>>>>>

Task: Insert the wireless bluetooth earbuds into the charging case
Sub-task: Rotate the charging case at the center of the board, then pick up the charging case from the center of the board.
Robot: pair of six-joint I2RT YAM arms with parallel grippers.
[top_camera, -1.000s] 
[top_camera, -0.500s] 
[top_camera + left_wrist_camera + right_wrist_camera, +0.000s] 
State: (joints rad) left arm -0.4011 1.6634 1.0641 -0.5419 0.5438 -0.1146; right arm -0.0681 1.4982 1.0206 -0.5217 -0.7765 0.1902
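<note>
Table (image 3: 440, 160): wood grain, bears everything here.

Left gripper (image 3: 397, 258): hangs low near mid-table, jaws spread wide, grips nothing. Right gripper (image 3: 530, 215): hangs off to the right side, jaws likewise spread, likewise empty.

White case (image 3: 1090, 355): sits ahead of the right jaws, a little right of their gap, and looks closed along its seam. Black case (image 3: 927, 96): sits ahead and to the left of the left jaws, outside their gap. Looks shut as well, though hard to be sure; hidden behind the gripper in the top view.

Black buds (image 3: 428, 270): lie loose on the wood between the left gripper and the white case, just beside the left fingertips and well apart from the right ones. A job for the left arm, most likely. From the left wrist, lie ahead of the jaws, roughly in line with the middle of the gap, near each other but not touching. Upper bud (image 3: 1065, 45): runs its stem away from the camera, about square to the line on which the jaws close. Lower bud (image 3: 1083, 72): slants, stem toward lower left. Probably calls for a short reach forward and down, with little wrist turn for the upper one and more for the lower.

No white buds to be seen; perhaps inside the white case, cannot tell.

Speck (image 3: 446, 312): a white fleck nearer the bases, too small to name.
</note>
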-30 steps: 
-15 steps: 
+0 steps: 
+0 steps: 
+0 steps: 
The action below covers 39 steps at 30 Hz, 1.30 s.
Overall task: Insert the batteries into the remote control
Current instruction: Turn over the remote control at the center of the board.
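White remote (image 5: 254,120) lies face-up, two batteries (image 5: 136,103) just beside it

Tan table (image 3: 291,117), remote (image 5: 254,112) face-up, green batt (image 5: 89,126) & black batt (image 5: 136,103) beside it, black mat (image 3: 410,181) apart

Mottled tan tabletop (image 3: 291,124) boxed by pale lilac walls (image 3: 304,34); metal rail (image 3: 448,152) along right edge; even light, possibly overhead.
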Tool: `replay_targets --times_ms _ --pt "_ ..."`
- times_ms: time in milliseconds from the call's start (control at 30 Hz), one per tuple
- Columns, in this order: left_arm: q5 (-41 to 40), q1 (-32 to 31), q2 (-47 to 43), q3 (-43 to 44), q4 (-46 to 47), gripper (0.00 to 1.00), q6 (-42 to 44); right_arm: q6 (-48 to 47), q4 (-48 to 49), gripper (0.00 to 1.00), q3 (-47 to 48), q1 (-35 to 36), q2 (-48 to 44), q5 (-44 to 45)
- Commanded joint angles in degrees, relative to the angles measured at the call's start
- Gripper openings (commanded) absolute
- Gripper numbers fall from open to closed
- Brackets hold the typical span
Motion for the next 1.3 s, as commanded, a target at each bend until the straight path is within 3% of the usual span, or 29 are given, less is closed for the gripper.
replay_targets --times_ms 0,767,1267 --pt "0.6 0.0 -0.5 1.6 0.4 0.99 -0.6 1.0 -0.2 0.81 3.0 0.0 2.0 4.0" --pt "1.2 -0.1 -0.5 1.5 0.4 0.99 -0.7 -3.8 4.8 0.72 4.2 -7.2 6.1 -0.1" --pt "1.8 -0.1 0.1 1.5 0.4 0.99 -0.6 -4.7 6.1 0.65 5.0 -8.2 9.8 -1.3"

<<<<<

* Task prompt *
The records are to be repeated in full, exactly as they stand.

* Solution to this problem *
Task: Insert the wireless bluetooth earbuds into the charging case
Sub-task: Rotate the charging case at the center of the board, then pick up the charging case from the center of the board.
Robot: pair of six-joint I2RT YAM arms with parallel grippers.
[top_camera, -1.000s] 
[top_camera, -0.500s] 
[top_camera + left_wrist_camera + right_wrist_camera, +0.000s] 
State: (joints rad) left arm -0.4011 1.6634 1.0641 -0.5419 0.5438 -0.1146; right arm -0.0681 1.4982 1.0206 -0.5217 -0.7765 0.1902
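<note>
Table (image 3: 440, 160): wood grain, bears everything here.

Left gripper (image 3: 397, 258): hangs low near mid-table, jaws spread wide, grips nothing. Right gripper (image 3: 530, 215): hangs off to the right side, jaws likewise spread, likewise empty.

White case (image 3: 1090, 355): sits ahead of the right jaws, a little right of their gap, and looks closed along its seam. Black case (image 3: 927, 96): sits ahead and to the left of the left jaws, outside their gap. Looks shut as well, though hard to be sure; hidden behind the gripper in the top view.

Black buds (image 3: 428, 270): lie loose on the wood between the left gripper and the white case, just beside the left fingertips and well apart from the right ones. A job for the left arm, most likely. From the left wrist, lie ahead of the jaws, roughly in line with the middle of the gap, near each other but not touching. Upper bud (image 3: 1065, 45): runs its stem away from the camera, about square to the line on which the jaws close. Lower bud (image 3: 1083, 72): slants, stem toward lower left. Probably calls for a short reach forward and down, with little wrist turn for the upper one and more for the lower.

No white buds to be seen; perhaps inside the white case, cannot tell.

Speck (image 3: 446, 312): a white fleck nearer the bases, too small to name.
</note>
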-30 steps: 
-15 steps: 
+0 steps: 
+0 steps: 
+0 steps: 
The action below covers 39 steps at 30 Hz, 1.30 s.
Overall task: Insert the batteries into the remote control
Current instruction: Turn over the remote control at the center of the board.
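White remote (image 5: 254,120) lies face-up, two batteries (image 5: 136,103) just beside it

Tan table (image 3: 291,117), remote (image 5: 254,112) face-up, green batt (image 5: 89,126) & black batt (image 5: 136,103) beside it, black mat (image 3: 410,181) apart

Mottled tan tabletop (image 3: 291,124) boxed by pale lilac walls (image 3: 304,34); metal rail (image 3: 448,152) along right edge; even light, possibly overhead.
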Tool: `replay_targets --times_ms _ --pt "_ ..."`
- times_ms: time in milliseconds from the call's start (control at 30 Hz), one per tuple
- Columns, in this order: left_arm: q5 (-41 to 40), q1 (-32 to 31), q2 (-47 to 43), q3 (-43 to 44), q4 (-46 to 47), gripper (0.00 to 1.00), q6 (-42 to 44); right_arm: q6 (-48 to 47), q4 (-48 to 49), gripper (0.00 to 1.00), q3 (-47 to 48), q1 (-35 to 36), q2 (-48 to 44), q5 (-44 to 45)
- Commanded joint angles in degrees, relative to the angles measured at the call's start
- Gripper openings (commanded) absolute
- Gripper numbers fall from open to closed
- Brackets hold the typical span
Motion for the next 1.3 s, as commanded, a target at each bend until the straight path is within 3% of the usual span, or 29 are given, less is closed for the gripper.
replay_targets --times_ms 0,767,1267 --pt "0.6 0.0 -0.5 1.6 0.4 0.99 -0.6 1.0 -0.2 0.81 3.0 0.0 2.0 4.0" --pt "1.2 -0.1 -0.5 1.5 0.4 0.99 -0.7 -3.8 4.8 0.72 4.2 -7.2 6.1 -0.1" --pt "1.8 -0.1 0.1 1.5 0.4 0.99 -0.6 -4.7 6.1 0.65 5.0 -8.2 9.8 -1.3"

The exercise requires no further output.